● **Problem requirements**
When you reach the line with "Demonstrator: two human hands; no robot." in the data below, begin printing lines exactly, and stop once the line with "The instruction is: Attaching" has been printed.

● **Collected material**

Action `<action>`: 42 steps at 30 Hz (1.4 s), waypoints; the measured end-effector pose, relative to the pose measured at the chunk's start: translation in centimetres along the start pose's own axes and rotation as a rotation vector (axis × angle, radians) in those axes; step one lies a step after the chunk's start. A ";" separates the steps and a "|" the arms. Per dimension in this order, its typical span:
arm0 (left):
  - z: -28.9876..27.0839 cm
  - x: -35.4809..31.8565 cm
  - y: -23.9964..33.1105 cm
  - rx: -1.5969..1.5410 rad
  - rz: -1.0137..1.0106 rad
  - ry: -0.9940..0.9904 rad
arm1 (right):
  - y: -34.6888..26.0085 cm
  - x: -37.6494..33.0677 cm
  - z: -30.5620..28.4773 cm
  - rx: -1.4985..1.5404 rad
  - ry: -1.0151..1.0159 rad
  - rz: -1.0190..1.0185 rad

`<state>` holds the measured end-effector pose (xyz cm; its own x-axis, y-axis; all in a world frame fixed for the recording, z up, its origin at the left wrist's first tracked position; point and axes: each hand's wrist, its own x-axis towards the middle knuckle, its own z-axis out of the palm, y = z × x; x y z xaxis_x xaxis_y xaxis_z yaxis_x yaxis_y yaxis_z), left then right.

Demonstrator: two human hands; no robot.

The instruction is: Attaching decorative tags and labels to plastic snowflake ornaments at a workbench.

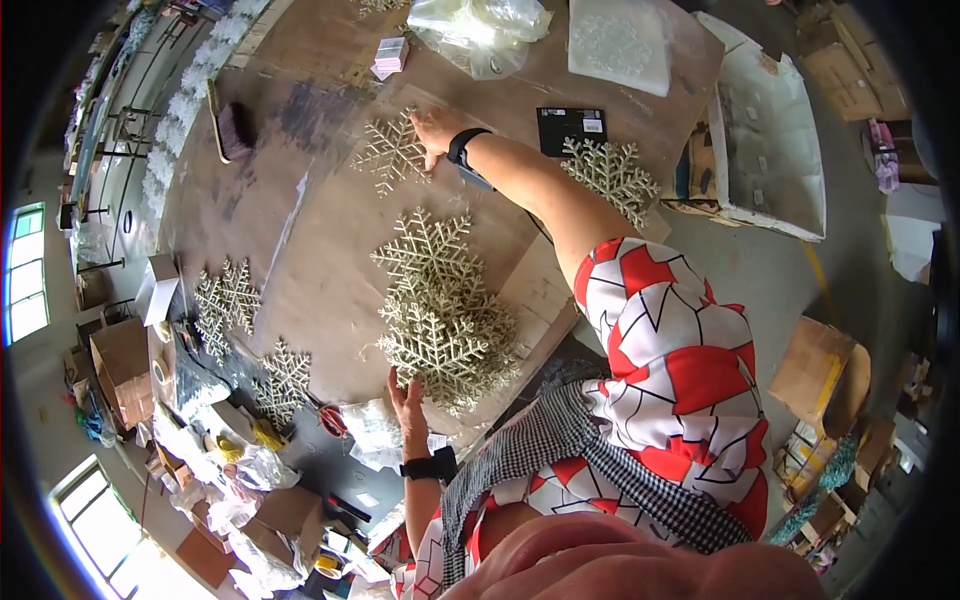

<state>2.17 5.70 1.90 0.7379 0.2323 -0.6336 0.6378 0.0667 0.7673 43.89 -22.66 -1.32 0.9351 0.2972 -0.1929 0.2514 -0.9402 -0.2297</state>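
Observation:
My right hand (437, 134) reaches far across the table to the right edge of a pale, glittery snowflake ornament (391, 152), its fingers on the tips of the arms. Nearer to me, a heaped pile of similar snowflake ornaments (440, 335) lies in the middle of the table. My left hand (407, 402) is at the near left edge of this pile, fingers stretched up against the lowest tips and thumb apart. More snowflakes lie at the left (228, 300), at the near left (285, 383) and beyond my right forearm (610, 180).
The brown-covered table (330, 240) bears a brush (228, 125), a pink-and-white small box (391, 55), clear plastic bags (480, 35) and a black flat package (571, 130). Red-handled scissors (332, 421) lie near my left hand. A large open carton (770, 140) stands at the right.

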 end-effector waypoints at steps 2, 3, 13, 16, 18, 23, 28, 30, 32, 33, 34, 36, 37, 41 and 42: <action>-0.3 0.2 -0.4 -0.010 -0.009 -0.005 | 0.0 0.0 -0.3 0.022 -0.037 0.009; -0.2 0.2 -0.4 -0.117 -0.004 -0.033 | 0.2 -0.1 -0.5 0.043 -0.077 0.024; -2.2 3.0 -4.6 -0.091 0.112 -0.030 | 0.4 -0.8 1.5 0.013 -0.007 0.122; -1.3 2.6 -2.4 -0.574 -0.197 -0.066 | 1.0 -0.8 1.6 0.214 -0.062 0.150; -1.6 2.9 -2.6 -0.583 -0.205 -0.053 | 0.5 -0.7 1.1 0.209 -0.104 0.140; -1.0 2.4 -2.5 -0.542 -0.202 0.051 | -1.5 -2.0 0.6 0.159 0.046 0.243; -0.1 2.3 -2.4 -0.553 -0.158 0.046 | -2.1 -3.3 1.7 0.133 0.121 0.210; 0.1 2.1 -2.3 -0.577 -0.164 0.079 | -1.9 -3.4 1.5 0.186 0.118 0.204; 0.1 2.0 -2.4 -0.582 -0.170 0.109 | -1.9 -3.4 0.8 0.249 0.062 0.210; -0.1 2.0 -2.6 -0.583 -0.181 0.131 | -2.2 -3.1 0.1 0.249 0.060 0.196; 0.1 2.0 -2.4 -0.584 -0.175 0.087 | -1.9 -2.8 -0.6 0.247 -0.040 0.186; 2.7 3.4 -1.7 -0.556 -0.186 -0.008 | 3.6 -2.5 0.2 0.332 -0.112 0.305; 1.0 2.7 -2.3 -0.559 -0.162 0.026 | 1.2 -1.7 -0.4 0.424 -0.265 0.186; -0.2 3.5 -4.6 -0.516 -0.147 0.063 | 0.7 -8.8 -1.0 1.369 -0.647 -0.049; 0.3 2.6 -3.9 -0.407 -0.069 0.074 | -1.3 -12.8 -2.8 1.481 -0.719 -0.124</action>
<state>1.67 5.75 -2.80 0.6690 0.2821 -0.6877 0.5354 0.4589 0.7091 32.29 -25.70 4.12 0.5231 0.7616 -0.3825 -0.5247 -0.0659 -0.8487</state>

● **Worked solution**
Demonstrator: two human hands; no robot.

The instruction is: Attaching decorative tags and labels to plastic snowflake ornaments at a workbench.

That concludes the output.